I have an appointment with the psychiatrist on the 14th; I hate having to go back to her and saying "we need to increase/switch/add medication(s) because this isn't working." I know that it's healthier to just suck up and do it, but I hate feeling like a failure. *Not* dealing with it, though, would have serious negative side effects.

In all of this you'd think I'd be totally and completely miserable, but I'm not; I'm still interested in Lost, "trying again" with G, and making plans for vacation in May. I think this is how I came to realize that the depression isn't my primary problem; it's a symptom of the anxiety fueled by the ADD-like tendencies that cause me to feel like a failure or under too much stress to begin with. If I were just depressed, I know I couldn't enjoy much of anything. Sometimes it seems like one second I'll be crying or irritated or stressed out or panicky, and the next someone will say something funny and I crack up.

It's odd to feel so normal and so abnormal at the same time.

4 Comments:

Blogger lorem ipsum said...

I recognized that blog title right away. And as for the last sentence of your post, here's the explanation: Annie Lennox wrote that after losing her son.

And do not worry. We are not here to judge you. We understand what it's like, frighteningly enough. The problem comes when you try to apply regular rules of sanity and perception to this very wrong state that we're stuck in, so from the outside looking in it looks horribly out of control and as a temporary outsider you know it's not supposed to be like that. But that's the way it is, you'll never be the same and you can try but the lens is different.
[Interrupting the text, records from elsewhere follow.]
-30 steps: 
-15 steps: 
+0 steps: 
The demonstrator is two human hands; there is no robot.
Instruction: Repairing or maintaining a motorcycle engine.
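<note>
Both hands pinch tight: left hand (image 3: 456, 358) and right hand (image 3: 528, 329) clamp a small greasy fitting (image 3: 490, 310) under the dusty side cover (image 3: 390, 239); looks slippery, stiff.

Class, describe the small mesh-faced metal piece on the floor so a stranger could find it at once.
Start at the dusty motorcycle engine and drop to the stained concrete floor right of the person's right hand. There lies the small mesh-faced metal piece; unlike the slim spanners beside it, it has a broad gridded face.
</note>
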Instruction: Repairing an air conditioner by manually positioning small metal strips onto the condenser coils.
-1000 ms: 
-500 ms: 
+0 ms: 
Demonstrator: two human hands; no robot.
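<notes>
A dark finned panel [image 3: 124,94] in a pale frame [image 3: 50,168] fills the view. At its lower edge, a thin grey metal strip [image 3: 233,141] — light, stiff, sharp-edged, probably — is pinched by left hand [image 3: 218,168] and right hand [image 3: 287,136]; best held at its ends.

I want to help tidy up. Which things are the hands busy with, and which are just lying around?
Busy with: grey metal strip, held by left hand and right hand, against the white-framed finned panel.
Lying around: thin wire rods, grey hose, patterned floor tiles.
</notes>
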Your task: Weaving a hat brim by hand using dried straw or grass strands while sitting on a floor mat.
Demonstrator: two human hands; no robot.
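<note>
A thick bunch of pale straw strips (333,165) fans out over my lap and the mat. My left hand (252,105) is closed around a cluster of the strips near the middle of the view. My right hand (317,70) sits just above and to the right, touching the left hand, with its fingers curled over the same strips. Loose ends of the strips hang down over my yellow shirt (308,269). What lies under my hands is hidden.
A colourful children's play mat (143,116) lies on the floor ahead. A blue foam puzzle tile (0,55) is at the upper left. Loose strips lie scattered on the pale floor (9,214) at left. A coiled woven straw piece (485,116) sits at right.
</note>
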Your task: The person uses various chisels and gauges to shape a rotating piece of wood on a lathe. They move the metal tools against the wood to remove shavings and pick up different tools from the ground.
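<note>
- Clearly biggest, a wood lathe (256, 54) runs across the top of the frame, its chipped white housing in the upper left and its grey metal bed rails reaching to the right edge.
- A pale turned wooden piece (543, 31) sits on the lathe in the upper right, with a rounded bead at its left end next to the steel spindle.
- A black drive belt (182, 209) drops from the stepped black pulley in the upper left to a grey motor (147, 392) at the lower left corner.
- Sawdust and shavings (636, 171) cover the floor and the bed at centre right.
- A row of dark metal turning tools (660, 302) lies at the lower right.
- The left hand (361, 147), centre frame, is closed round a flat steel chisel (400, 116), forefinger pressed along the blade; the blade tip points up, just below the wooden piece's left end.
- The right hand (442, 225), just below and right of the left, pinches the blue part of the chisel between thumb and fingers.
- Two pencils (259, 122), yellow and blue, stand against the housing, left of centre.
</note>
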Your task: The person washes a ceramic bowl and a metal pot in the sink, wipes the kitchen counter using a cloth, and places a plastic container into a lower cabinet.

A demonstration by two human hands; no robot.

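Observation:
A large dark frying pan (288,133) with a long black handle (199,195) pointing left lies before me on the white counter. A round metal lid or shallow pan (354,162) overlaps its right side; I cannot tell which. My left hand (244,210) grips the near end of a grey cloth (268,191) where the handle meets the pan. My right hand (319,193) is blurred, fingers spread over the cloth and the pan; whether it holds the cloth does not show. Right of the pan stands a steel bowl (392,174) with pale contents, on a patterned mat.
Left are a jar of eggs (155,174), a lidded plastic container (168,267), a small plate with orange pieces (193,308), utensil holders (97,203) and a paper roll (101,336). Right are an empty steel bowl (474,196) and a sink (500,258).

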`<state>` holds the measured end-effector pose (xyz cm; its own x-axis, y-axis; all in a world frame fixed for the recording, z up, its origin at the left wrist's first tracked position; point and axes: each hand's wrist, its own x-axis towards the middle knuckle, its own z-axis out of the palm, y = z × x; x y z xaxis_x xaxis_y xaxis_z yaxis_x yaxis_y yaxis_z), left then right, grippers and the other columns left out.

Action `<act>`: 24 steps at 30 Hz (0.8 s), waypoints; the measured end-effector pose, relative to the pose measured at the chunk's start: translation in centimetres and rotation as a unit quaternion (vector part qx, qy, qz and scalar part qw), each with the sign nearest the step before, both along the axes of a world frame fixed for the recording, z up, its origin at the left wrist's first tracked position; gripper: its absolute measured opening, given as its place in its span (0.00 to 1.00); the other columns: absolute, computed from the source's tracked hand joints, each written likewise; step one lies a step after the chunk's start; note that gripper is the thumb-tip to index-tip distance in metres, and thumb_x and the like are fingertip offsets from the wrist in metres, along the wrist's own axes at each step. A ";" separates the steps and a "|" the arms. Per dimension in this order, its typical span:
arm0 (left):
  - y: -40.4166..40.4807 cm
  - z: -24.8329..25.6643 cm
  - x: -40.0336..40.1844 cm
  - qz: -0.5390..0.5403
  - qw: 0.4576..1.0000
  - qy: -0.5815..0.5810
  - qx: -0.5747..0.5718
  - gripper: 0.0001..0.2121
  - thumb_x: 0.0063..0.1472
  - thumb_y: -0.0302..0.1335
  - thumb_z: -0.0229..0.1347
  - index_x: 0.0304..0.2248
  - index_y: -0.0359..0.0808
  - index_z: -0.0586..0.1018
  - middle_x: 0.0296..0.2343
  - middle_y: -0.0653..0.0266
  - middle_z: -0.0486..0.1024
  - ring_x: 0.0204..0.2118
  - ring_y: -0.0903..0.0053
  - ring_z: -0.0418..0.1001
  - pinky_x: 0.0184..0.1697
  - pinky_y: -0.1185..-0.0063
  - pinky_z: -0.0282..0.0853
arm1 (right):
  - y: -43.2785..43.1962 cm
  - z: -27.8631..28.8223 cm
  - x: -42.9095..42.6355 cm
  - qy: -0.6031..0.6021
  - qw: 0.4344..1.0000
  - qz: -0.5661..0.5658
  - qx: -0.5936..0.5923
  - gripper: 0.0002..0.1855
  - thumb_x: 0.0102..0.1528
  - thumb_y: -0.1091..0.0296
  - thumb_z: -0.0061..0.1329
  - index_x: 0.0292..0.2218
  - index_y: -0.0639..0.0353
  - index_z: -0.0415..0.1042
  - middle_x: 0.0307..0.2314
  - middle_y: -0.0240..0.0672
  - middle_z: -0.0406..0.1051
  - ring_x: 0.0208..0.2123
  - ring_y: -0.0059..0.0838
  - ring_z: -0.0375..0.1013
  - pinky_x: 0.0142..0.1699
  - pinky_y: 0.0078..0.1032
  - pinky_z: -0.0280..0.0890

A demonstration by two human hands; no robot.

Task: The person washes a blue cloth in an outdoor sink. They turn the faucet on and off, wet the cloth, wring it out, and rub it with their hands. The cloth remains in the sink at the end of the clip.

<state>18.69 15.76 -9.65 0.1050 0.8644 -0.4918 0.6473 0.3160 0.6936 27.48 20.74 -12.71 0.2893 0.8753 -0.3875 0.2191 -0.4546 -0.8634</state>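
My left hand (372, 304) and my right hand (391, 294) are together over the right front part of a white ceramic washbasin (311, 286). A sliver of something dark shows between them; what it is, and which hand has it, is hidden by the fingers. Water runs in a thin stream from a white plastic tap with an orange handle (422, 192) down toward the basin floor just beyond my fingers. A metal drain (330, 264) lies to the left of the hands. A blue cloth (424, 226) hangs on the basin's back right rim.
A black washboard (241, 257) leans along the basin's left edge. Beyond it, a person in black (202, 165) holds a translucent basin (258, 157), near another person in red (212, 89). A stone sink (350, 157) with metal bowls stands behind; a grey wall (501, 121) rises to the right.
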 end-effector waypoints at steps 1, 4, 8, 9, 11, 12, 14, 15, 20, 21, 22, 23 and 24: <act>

I still love you and will come to visit you in your head, no matter how messy it is sometimes.

3/23/2006 7:27 PM  
Blogger charlie's mom said...

Hi sweets. I know those feelings, and did a combination of zoloft and behavior modification to learn to manage anxiety attacks. Don't feel bad about asking to up your meds- sometimes you have to. You need to do what you can to get the behavior modifications to kick in. You need to establish a pattern. But you said all that. I guess I'm just saying that I've been there and know you can do it. Don't feel bad about it, just try to help yourself.

3/27/2006 5:27 PM  
Blogger Amy said...

Don't worry about the reason that you started the blog, whether your stories are "interesting" enough or even trying to make any sense. Write what you need to write and know that those of us who care about you are here to read and support you.

:-)

3/27/2006 7:27 PM  
Blogger Thalia said...

what the others said. We are here no matter what. You owe us nothing.